Vice Admiral of the Red Ludwig Stanton, Royal Manticoran Navy, suppressed an urge to yawn as he carried his coffee cup over to HMS Majestic's master plot and stood gazing down at the light dots of his command.

Every unit of Task Force Minette-01 rode comfortably in orbit around Everest, the single habitable planet of the Minette System. It looked dreadfully complacent, even to him, but his dreadnought flagship's combat information center was tied into an FTL sensor net which covered the entire system. Nothing larger than a cutter could penetrate that kind of coverage under power without detection, and the outer shell of platforms was more than a light-hour out from the systems G3 primary. Using manned vessels as pickets would only have dispersed his strength while adding nothing to his surveillance capabilities, so his destroyers and heavy cruisers were tucked in close, able to respond to any threat in company with his half squadron of dreadnoughts.

It irked Stanton to be this far from the action while Admiral White Haven’s forces skirmished back and forth with the main Peep fleet between Nightingale and the Alliance's advanced base at Thetis. Minette wasn't exactly of vital strategic importance.

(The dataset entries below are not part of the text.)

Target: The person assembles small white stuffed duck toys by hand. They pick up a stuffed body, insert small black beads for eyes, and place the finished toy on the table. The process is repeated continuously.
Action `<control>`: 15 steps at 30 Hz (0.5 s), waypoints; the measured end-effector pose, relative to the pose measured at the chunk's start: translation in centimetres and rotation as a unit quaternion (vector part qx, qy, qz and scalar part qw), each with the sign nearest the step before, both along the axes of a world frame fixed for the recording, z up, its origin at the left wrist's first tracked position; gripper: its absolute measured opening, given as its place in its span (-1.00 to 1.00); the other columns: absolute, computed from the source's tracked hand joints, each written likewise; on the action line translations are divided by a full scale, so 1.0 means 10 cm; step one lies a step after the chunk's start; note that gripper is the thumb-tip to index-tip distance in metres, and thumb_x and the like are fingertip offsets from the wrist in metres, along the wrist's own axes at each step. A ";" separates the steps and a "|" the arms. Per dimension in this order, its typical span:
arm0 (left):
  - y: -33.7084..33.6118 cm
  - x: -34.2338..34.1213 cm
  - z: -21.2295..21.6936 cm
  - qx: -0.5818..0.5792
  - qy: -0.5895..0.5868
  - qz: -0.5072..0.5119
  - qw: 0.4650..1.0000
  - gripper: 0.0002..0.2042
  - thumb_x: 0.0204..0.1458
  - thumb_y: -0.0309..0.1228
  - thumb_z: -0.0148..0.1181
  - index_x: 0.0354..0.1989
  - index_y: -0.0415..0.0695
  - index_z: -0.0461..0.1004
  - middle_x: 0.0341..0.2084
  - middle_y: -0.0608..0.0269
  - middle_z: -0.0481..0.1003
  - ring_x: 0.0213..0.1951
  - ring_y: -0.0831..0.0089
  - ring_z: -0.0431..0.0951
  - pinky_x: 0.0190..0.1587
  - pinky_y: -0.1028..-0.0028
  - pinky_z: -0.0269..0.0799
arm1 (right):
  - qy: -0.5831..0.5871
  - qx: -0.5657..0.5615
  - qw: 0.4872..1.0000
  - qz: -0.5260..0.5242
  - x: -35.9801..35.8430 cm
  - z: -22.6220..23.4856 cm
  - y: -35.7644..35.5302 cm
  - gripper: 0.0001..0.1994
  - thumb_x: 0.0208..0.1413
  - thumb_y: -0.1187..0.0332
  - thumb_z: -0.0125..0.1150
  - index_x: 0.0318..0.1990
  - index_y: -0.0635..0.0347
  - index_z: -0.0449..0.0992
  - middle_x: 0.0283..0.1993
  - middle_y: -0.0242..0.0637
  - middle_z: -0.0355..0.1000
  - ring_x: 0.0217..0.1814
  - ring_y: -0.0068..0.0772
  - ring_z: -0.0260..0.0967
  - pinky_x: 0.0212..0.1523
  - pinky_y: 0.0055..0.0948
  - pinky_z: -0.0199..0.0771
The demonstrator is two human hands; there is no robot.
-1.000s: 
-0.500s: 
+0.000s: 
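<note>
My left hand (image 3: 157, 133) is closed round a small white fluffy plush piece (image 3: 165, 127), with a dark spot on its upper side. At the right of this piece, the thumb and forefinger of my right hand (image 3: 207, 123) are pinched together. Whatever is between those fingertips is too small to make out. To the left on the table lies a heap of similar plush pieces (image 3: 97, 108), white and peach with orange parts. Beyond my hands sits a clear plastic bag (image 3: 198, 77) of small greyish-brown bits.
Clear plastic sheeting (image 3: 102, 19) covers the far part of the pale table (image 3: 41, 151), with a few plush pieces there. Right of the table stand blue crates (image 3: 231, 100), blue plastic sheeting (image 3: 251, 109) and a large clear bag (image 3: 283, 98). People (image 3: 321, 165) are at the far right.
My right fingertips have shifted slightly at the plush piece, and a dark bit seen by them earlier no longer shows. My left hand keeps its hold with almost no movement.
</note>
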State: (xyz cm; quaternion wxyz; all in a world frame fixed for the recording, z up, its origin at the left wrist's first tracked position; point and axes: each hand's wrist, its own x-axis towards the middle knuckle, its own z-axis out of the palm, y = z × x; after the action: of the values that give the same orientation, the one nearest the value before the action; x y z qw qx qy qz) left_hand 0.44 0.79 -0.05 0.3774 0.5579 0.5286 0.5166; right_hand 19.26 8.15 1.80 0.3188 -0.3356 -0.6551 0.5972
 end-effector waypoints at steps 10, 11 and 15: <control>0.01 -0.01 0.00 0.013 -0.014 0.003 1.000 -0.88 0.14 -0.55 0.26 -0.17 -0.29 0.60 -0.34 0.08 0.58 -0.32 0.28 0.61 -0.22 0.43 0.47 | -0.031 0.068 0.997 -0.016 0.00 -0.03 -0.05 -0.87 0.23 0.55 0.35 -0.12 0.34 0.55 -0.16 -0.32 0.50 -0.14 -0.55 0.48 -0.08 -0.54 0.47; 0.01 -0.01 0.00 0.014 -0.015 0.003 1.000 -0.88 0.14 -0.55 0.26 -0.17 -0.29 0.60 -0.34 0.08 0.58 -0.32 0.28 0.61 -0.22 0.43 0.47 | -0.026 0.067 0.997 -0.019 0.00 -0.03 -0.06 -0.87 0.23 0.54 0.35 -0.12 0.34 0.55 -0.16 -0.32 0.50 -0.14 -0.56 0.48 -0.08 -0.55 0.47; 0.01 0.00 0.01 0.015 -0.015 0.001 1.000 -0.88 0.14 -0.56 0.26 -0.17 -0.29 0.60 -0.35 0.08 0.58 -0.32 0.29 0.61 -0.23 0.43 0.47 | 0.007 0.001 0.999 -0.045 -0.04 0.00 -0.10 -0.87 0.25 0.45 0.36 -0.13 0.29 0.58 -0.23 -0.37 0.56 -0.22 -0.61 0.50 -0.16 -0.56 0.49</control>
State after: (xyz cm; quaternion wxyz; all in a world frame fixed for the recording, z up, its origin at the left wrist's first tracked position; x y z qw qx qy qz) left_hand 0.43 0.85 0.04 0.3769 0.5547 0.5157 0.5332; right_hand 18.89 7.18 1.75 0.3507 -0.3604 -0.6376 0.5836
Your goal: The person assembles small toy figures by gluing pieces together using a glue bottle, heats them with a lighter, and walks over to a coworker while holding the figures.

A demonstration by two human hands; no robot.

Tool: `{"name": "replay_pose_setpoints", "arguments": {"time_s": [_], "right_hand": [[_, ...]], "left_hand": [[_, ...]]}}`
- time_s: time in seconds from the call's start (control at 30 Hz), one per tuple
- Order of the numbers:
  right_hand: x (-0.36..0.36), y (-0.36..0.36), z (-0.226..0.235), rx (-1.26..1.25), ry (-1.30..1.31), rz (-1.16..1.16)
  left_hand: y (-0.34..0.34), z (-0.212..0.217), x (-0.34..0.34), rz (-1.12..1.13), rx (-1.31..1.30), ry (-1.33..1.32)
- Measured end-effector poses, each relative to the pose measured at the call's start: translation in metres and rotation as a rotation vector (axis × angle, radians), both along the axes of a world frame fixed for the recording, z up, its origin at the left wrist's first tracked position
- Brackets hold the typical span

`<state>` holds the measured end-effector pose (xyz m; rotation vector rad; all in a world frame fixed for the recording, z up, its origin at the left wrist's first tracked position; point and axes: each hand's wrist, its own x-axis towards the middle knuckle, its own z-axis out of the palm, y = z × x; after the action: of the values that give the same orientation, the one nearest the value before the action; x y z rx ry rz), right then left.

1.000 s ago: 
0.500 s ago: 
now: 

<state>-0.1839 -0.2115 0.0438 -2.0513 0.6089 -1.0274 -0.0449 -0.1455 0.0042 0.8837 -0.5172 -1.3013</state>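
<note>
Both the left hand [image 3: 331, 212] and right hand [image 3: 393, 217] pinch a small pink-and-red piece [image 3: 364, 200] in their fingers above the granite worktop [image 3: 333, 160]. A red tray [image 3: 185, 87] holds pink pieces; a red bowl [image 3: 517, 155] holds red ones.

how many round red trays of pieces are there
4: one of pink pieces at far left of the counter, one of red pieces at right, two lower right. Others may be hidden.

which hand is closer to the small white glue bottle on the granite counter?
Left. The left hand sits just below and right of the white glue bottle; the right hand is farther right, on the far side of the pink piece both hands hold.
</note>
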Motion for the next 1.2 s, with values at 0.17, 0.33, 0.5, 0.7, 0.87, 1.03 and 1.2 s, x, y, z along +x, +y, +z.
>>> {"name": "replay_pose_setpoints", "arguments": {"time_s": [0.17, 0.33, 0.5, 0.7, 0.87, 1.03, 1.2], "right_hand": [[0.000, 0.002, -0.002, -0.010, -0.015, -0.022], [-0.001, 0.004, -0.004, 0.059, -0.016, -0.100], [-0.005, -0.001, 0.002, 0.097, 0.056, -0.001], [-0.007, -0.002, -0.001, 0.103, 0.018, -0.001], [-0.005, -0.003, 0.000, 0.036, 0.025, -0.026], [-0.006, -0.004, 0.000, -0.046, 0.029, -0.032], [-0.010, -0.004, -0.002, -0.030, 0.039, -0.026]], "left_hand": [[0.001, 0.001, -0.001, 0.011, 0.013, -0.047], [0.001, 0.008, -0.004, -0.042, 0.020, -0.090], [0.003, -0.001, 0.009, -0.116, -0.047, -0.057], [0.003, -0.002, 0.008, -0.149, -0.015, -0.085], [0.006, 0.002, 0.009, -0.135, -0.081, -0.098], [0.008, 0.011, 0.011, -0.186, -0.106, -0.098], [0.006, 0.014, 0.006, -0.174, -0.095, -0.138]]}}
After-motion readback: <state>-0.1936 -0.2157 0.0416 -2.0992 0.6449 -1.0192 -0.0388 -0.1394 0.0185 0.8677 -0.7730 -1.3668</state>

It served as an advanced picket, helping the enormous Grendelsbane fleet base cover the Alliance's southern flank against the Peep bases in Treadway and Solway, but those systems had been stripped of mobile elements as White Haven's offensive headed for Trevor's Star, and their immobile fixed defenses posed no threat. Stanton agreed that Minette's billion inhabitants had to be protected, the Minetians were charter members of the Alliance, and the Star Kingdom had a responsibility to look out for them, but his four ships of the wall represented a lot of fire-power to waste a hundred and fifty light-years from the real action.

He sipped more coffee and watched the light dots of impeller-drive freighters plying back and forth between Minette's two asteroid belts and Everest's orbital smelters. Minette's industry was unsophisticated, but the system was an important source of raw materials and heavy industrial products, and there'd been plans, once, to upgrade its defenses by adding a powerful shell of orbital fortresses around Everest itself. Like much else, however, that project had been overtaken by the war. Although it required massive linked defenses to cover the repair and maintenance bases that supported the Fleet in wartime, they were only built during peacetime. Once the fighting actually started, they cost too much, for not even the Star Kingdom could afford to build everything.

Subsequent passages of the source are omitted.